La tortura y la dignidad de la persona
martes 14 de diciembre de 2010, 12:58h
Las memorias del Presidente Bush con sus revelaciones sobre la autorización de las técnicas de interrogatorio empleadas en la prisión de Guantánamo, conocidas hace algunas semanas a través de la prensa, la absolución de uno de los presos allí detenidos por el delito de terrorismo como consecuencia de la ilegalidad de la obtención de las pruebas así como algunos otros sucesos más o menos recientes han replanteado la cuestión de la tortura. Asimismo las recientes declaraciones del Ministro de Asuntos Exteriores de Marruecos, aclarando que durante los últimos sucesos de El Aahuín no han sido torturados inocentes, deja abierta la cuestión de si fueron torturados supuestos “culpables”.
La posibilidad de obtener las pruebas de un delito mediante ese procedimiento parecía haber ingresado definitivamente en la historia, al menos en la historia del pensamiento jurídico. En 1764 Cesare Beccaria, el padre de la filosofía del derecho penal liberal, decía que “es querer confundir todas las relaciones pretender (…) que el dolor sea el crisol de la verdad, como si el juicio de ella residiese en los músculos y fibras de un miserable”. La suya era una de las reacciones contra el proceso penal de entonces, basado en la prueba de confesión, carente de publicidad, sin jueces independientes e imparciales.
La eliminación de la tortura del orden jurídico, de todos modos, no significó el final de su práctica. En los regímenes totalitarios del siglo XX se la practicaba con apoyo en la razón de Estado. Sin duda esta evidencia condujo a la sanción de sendas Convenciones contra la tortura y otros tratos crueles o degradantes en 1984 y 1987. La prohibición de la tortura también había sido establecida por el art. 5 de la Declaración Universal de los Derecho del Hombre de 1948 y en la Convención Europea de Derecho Humanos de 1950, art. 3. Las constituciones democráticas modernas, como la española (art.15), la prohíben expresamente.
Es indiferente que un Estado haya ratificado o no aquellas Convenciones. Pues en cualquier sistema político que respete los derechos humanos y la dignidad de la persona la aplicación de tormentos para obtener una confesión es indudablemente ilegítima. La dignidad de la persona, que la Constitución española (art. 10.1) y otras constituciones europeas, han reconocido expresamente, impone sin reservas la prohibición de la tortura. La noción de la dignidad de la persona está basada en palabras expresadas por Kant en 1797: “La persona –decía- nunca puede ser manipulada como mero medio para los propósitos de otro y confundido entre los objetos de los derechos reales, contra lo cual es protegido por su personalidad innata” Por esta razón el moderno proceso penal, proveniente de la ilustración y del liberalismo, elevó al inculpado desde la posición de objeto a la de sujeto del proceso.
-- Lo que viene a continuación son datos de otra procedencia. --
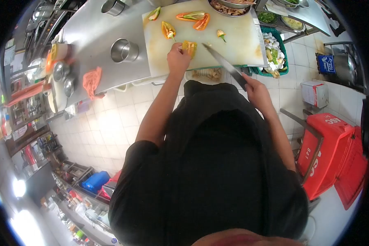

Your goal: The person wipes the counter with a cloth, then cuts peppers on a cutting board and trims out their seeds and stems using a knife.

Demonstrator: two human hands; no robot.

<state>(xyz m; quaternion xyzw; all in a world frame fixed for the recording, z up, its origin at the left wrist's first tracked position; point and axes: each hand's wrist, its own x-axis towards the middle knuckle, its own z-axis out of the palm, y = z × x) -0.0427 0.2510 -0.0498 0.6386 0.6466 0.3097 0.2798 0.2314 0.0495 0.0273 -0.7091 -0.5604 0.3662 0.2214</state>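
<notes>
A yellow-orange pepper piece (190, 48) lies cut side up on the white cutting board (233, 53), near its front edge. My left hand (178, 58) is at its left side, fingers bent and touching it. In my right hand (256, 91) is the handle of a large knife (225, 64); the blade points up and left, its tip just right of the piece. Behind my left hand lies an orange pepper half (168, 30). Farther back are orange and green pepper pieces (194, 16) and a small green-orange piece (154, 14). A pepper stem with its core (221, 35) sits on the right.
Metal cups (124, 51) and a pink cloth (92, 83) are on the steel counter left of the board. A bowl of sliced food (229, 8) stands at the back. Right of the board is a green basket of scraps (273, 53); a red bin (328, 151) stands lower right.
</notes>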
Pero no sólo en EE UU se ha replanteado la cuestión de la admisibilidad de la tortura. En 2002 el secuestro de un niño de once años, hijo de un banquero, reabrió en Alemania la problemática de los medios de interrogación legalmente admitidos y replanteó el problema de la posible tolerancia de la tortura en situaciones extremas. En esa ocasión el Vicepresidente de la Policía de Frankfurt amenazó al autor del secuestro, detenido en dependencias policiales, con torturarlo si no revelaba el lugar en el que se encontraba el niño secuestrado. El policía se justificó alegando que su finalidad era salvar la vida del niño. La ley procesal alemana prohíbe emplear en el interrogatorio del inculpado la amenaza con medidas de tal naturaleza. La opinión mayoritaria de los juristas fue clara: hechos de esta naturaleza no pueden ser conformes al derecho, aunque, acaso quepa, según las circunstancias del caso, contemplar alguna circunstancia atenuante, pero, en todo caso, cuando el hecho no haya pasado de una amenaza. El Vicepresidente del Tribunal Constitucional Federal alemán sugirió incluso que la amenaza de la tortura podía invalidar todo el proceso contra el secuestrador.
Más de doscientos años de tradición jurídica contraria a la tortura y de medio siglo de su prohibición en convenciones internacionales hacen difícil imaginar cuál puede haber sido el fundamento de los asesores del Presidente Bush que lo indujeron a creer que los métodos de tortura que autorizó a utilizar en Guantánamo no contradecían el derecho.